Central haemodynamics were studied in one group of morphine-dependent rats, and in a non-dependent control group. before and after administration of repeated bolus doses of naloxone. Dependence was induced by s.c. morphine pellet implantations. Mean arterial pressure (MAP), heart rate (HR), cardiac output (CO) and mean transit time (MTT) were measured in the conscious state, after induction of chloralose anaesthesia and after the administration of naloxone (0.005, 0.05, 0.5 and5 mg kg 1 i.v.). Total peripheral resistance (TPR), stroke volume (SV) and central blood volume (CBV) were subsequently calculated. The haemodynamic variables did not differ significantly in the conscious state, except for a lower SV, when compared with the non-dependent control group. However, in response to anaesthesia the dependent rats exhibited a greater fall in MAP, mainly due to a TPR decrease. Naloxone elicited a marked increase in MAP in the morphine-dependent group, which was mainly caused by an increase in TPR. Naloxone induced no significant change compared with the control group in CO and CBV, while SV increased concomitantly with a lowered HR after naloxone in the morphine-dependent group. These results suggest that the withdrawal hypertension during morphine abstinence was mainly explained by an increase in TPR, reflecting an augmented tone of the resistance vessels. The minor changes in CBV indicate that the tone of the venous capacitance vessels was largely unaffected by naloxone-induced morphine abstinence.     

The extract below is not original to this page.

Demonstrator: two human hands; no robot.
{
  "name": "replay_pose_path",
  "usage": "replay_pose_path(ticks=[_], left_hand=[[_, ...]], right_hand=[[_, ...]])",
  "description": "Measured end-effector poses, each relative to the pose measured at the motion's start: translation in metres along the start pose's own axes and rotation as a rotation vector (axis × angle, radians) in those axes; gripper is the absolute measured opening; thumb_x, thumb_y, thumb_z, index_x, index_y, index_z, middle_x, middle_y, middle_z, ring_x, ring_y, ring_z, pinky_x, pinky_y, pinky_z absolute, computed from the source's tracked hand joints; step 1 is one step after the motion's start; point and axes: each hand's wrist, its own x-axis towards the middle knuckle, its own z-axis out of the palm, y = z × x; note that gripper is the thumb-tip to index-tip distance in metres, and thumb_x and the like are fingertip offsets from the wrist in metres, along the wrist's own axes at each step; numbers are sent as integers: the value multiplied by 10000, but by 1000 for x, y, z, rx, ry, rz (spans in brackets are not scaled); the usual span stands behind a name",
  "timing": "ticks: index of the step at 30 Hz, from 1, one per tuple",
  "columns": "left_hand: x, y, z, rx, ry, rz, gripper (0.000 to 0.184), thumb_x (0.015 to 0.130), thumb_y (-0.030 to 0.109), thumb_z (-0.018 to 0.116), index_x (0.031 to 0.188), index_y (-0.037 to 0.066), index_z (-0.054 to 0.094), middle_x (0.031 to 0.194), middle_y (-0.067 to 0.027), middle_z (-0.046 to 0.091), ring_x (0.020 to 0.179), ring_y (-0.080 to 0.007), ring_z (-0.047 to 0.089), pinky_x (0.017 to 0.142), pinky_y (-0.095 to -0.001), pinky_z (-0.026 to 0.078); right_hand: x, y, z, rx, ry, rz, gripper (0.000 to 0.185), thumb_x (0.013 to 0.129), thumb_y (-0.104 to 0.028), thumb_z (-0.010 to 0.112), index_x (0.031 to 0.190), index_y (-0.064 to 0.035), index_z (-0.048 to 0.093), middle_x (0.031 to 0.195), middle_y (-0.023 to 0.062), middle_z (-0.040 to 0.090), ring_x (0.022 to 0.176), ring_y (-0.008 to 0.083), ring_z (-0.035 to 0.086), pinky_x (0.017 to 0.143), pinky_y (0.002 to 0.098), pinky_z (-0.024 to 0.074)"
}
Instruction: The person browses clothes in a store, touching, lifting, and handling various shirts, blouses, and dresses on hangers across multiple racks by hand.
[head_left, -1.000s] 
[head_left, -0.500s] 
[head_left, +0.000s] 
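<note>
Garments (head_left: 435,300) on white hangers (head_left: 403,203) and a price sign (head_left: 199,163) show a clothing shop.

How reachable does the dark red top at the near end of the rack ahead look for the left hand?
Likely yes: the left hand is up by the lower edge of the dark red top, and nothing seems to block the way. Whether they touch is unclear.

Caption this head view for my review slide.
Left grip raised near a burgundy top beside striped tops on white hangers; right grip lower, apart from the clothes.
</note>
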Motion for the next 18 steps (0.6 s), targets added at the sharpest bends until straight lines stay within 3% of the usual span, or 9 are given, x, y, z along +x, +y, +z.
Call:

Differential haemodynamic effects of atrial natriuretic peptide (ANP) in normotensive and spontaneously hypertensive rats

Central haemodynamic parameters and cardiac performance were measured in conscious spontaneously hypertensive rats (SHR) and normotensive Wistar Kyoto (WKY) control rats after a 10-min infusion of rat ANP (103-125), 1 micrograms kg-1 min-1. Mean Arterial blood pressure (MAP) decreased by approximately 10% in both groups of rats. Heart rate (HR) increased slightly in both strains during the infusion. In the normotensive group the fall in MAP was due to a reduction in cardiac output (CO) while in the SHR there was a decrease in CO as well as in total peripheral resistance (TPR). The ANP infusion also reduced central blood volume (CBV) and stroke volume (SV) in both groups of rats. The reduction in CBV and CO was significantly more pronounced in the WKY strain. Left ventricular end diastolic pressure (LVEDP) and cardiac contractility (dP/dt) did not change while central venous pressure (CVP) was slightly decreased in the WKY group as a result of the ANP infusion. We conclude that ANP reduces MAP in normotensive animals by a reduction in CO. In the SHR a reduction in TPR also contributes to the fall in MAP. Atrial natriuretic peptide did not exert any negative inotropic effects, but the reduction of CO was due to an increased venous compliance.